• **DIRECTIONS FOR THIS TASK**
How many lines of the data include the string "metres"? State that number alone.

• **RECORDS SHOWN**
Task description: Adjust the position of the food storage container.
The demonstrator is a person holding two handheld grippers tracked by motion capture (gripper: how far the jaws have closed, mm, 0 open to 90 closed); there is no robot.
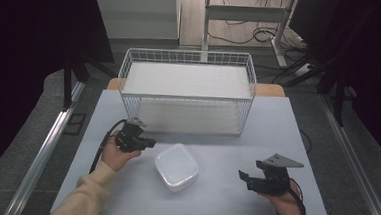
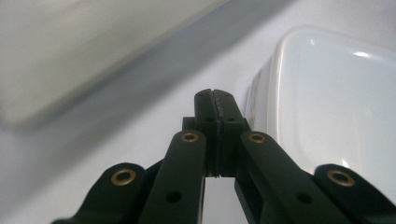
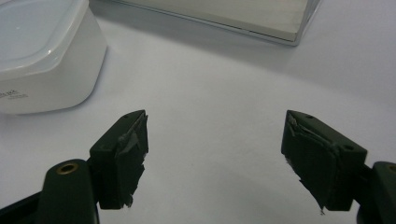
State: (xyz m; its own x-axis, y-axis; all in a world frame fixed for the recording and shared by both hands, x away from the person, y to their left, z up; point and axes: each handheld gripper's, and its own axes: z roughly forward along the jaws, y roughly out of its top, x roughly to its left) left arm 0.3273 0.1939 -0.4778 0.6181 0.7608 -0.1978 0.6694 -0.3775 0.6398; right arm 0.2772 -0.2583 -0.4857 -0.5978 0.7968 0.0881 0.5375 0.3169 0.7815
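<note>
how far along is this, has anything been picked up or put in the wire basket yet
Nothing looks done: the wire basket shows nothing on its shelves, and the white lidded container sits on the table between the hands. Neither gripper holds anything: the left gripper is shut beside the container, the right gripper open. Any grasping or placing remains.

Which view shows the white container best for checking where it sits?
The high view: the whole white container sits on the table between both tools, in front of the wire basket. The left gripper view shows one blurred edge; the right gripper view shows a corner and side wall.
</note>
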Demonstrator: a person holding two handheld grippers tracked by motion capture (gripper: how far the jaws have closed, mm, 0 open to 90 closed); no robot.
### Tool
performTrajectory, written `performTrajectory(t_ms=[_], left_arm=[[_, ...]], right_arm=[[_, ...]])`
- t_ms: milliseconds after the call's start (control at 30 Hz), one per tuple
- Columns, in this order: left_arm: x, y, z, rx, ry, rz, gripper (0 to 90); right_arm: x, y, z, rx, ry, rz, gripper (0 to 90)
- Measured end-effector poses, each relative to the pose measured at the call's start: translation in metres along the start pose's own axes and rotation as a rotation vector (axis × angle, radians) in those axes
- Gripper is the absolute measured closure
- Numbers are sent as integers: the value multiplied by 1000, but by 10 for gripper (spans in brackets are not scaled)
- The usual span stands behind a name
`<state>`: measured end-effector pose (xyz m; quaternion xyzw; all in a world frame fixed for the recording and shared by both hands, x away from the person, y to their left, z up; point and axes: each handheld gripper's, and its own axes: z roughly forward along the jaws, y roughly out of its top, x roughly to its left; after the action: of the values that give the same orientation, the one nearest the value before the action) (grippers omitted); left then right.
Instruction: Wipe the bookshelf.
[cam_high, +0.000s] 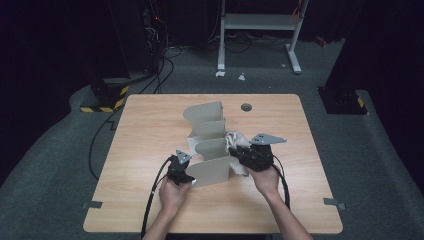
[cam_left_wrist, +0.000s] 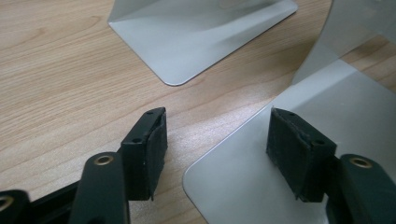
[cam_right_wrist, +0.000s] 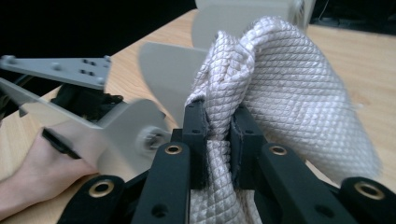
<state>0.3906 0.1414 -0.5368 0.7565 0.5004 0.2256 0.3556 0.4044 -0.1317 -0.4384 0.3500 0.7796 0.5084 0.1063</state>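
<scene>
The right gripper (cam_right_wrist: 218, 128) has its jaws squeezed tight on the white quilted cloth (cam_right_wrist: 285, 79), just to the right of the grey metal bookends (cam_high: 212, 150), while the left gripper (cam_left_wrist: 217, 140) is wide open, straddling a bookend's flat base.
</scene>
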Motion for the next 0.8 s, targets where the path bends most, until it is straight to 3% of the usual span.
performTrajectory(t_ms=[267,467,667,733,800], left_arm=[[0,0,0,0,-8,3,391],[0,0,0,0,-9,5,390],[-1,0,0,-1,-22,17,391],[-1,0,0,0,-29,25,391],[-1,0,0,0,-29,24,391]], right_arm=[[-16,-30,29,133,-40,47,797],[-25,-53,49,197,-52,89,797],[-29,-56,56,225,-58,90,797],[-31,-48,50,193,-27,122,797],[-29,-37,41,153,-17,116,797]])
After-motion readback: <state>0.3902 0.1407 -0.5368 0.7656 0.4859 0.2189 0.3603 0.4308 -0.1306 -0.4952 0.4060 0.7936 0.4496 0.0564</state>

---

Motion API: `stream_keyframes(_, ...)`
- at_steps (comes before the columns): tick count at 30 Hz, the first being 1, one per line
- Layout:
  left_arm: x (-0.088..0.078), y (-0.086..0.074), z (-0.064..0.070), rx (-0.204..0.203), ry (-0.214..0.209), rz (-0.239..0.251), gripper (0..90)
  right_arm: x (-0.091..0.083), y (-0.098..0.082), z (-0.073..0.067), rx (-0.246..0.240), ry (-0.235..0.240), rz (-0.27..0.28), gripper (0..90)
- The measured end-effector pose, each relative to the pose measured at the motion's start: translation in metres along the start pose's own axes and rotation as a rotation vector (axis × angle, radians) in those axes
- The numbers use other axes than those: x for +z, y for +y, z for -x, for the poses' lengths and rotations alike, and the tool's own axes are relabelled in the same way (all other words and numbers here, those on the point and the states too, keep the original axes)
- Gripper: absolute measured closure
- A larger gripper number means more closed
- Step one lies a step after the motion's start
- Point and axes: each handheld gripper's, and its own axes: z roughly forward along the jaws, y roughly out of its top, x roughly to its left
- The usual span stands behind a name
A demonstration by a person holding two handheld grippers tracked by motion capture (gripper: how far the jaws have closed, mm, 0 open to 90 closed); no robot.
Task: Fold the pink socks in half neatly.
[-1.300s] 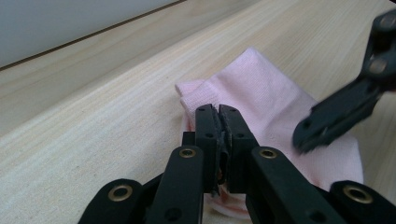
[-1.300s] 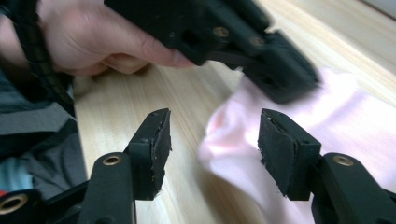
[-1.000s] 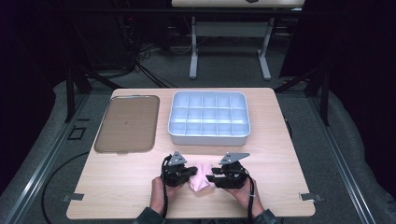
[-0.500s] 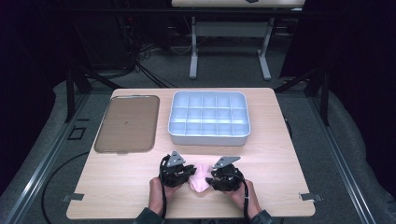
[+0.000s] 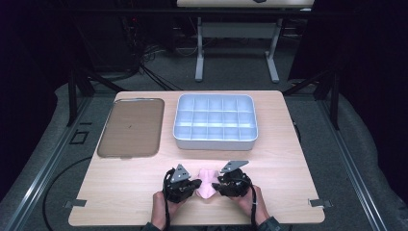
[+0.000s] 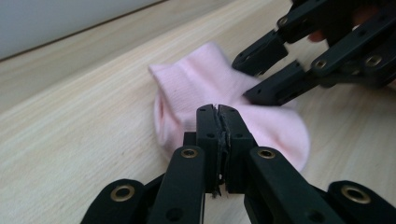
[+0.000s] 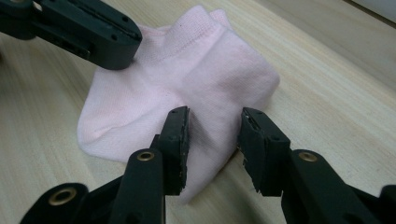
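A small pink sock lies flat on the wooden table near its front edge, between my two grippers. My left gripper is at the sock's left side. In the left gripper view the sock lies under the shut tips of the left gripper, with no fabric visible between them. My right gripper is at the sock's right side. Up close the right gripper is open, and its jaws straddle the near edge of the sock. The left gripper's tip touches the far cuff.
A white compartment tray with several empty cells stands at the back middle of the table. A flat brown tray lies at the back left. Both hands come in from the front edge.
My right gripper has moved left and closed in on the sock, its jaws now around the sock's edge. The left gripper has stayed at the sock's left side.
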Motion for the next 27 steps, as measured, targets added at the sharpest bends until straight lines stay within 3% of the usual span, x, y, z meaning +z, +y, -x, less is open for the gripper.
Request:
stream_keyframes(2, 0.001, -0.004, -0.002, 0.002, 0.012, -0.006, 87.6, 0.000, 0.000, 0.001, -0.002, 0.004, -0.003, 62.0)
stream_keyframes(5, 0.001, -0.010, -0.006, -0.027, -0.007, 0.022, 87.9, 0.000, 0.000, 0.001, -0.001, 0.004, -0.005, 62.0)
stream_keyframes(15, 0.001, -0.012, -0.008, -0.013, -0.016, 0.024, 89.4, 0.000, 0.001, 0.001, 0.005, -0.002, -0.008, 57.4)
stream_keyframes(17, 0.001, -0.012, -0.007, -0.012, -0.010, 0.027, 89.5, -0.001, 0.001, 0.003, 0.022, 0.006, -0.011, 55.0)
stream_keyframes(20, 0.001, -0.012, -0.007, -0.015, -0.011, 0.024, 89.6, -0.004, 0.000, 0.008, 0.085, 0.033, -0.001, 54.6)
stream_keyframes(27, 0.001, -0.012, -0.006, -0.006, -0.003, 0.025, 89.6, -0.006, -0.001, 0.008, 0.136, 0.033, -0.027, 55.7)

• **TASK SOLUTION**
2